Lorsque l'énergie nucléaire stable disparaît du mix, les énergies renouvelables ne peuvent pas soutenir le réseau à elles seules. L'intermittence du soleil et du vent exige un soutien constant, et ce soutien provient souvent de centrales à gaz ou à charbon. Le résultat est un système qui émet plus de CO₂ que prévu, malgré les panneaux et les éoliennes installés.

Un paysage avec des panneaux solaires et des éoliennes sous un ciel nuageux, tandis qu'en arrière-plan fument deux cheminées de charbon et une centrale à gaz.

Le dilemme technique du soutien fossile ⚡

La production éolienne et solaire dépend de conditions météorologiques variables. Sans une source de base comme le nucléaire, les opérateurs doivent maintenir des centrales à gaz en cycle combiné prêtes à démarrer en quelques minutes. Ces centrales fonctionnent à charge partielle ou en soutien, ce qui réduit leur efficacité et augmente les émissions par kWh. Le stockage par batteries n'est pas encore suffisamment dimensionné pour couvrir les jours de faible production renouvelable.

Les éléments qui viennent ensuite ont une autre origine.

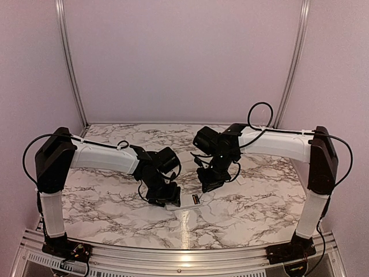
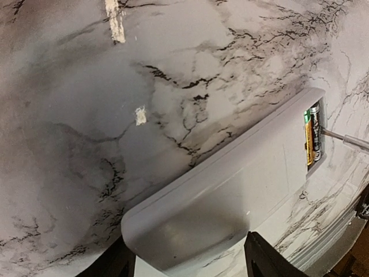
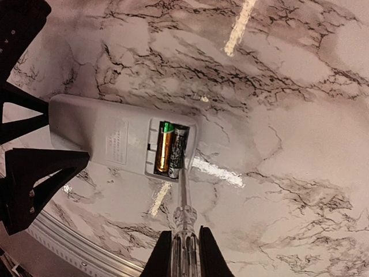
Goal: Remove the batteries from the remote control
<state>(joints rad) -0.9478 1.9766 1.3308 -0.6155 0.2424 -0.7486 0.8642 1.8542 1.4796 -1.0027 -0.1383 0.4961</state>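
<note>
The white remote control (image 2: 230,184) lies back-up on the marble table, its battery recess open at the far end. Two batteries sit side by side in the recess: a golden-orange one (image 3: 164,151) and a dark one (image 3: 178,151). My left gripper (image 2: 187,261) straddles the remote's near end, a finger against each side. My right gripper (image 3: 185,238) is shut on a clear-handled tool (image 3: 184,222). The tool's thin metal rod reaches the near end of the dark battery. In the top view the left gripper (image 1: 167,199) and right gripper (image 1: 207,183) meet over the remote (image 1: 185,202).
The table's metal front rail (image 1: 184,254) runs close behind the remote and also shows in the right wrist view (image 3: 69,242). Pink walls and two upright metal posts close off the back. A small white speck (image 2: 140,115) lies on the marble.
</note>
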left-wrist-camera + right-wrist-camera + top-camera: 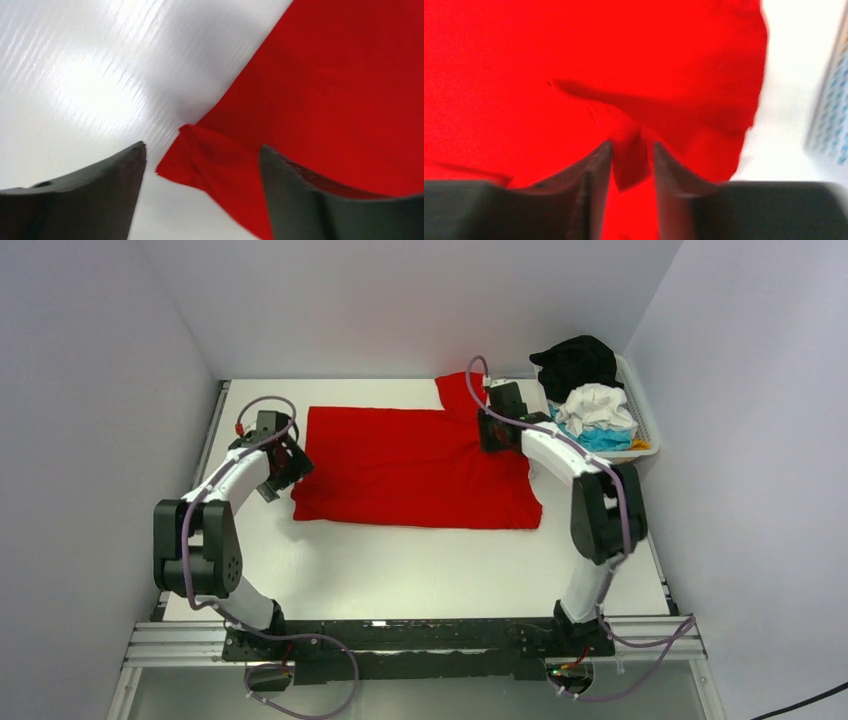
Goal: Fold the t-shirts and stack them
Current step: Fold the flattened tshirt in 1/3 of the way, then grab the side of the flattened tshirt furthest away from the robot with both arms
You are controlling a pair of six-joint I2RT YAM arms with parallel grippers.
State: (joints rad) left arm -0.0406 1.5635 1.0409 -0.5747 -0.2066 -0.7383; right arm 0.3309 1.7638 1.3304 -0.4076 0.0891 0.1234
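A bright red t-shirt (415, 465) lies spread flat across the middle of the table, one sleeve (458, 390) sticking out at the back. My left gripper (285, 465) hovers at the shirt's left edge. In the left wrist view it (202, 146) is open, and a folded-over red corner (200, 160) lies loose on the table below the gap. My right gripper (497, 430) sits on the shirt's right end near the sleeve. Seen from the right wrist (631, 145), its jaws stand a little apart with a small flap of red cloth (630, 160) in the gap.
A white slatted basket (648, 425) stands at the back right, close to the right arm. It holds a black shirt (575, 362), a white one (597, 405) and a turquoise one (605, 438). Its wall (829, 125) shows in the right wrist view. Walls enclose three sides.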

La transition écologique avec soutien du charbon 🔥

Il s'avère que pour sauver la planète, il faut d'abord brûler plus de charbon. C'est comme vouloir maigrir et commander une pizza double au cas où. Les gouvernements ferment des centrales nucléaires pour des raisons politiques, puis allument des centrales à gaz pour que les ventilateurs ne s'arrêtent pas. La logique est impeccable : si les renouvelables échouent, que le budget carbone brûle.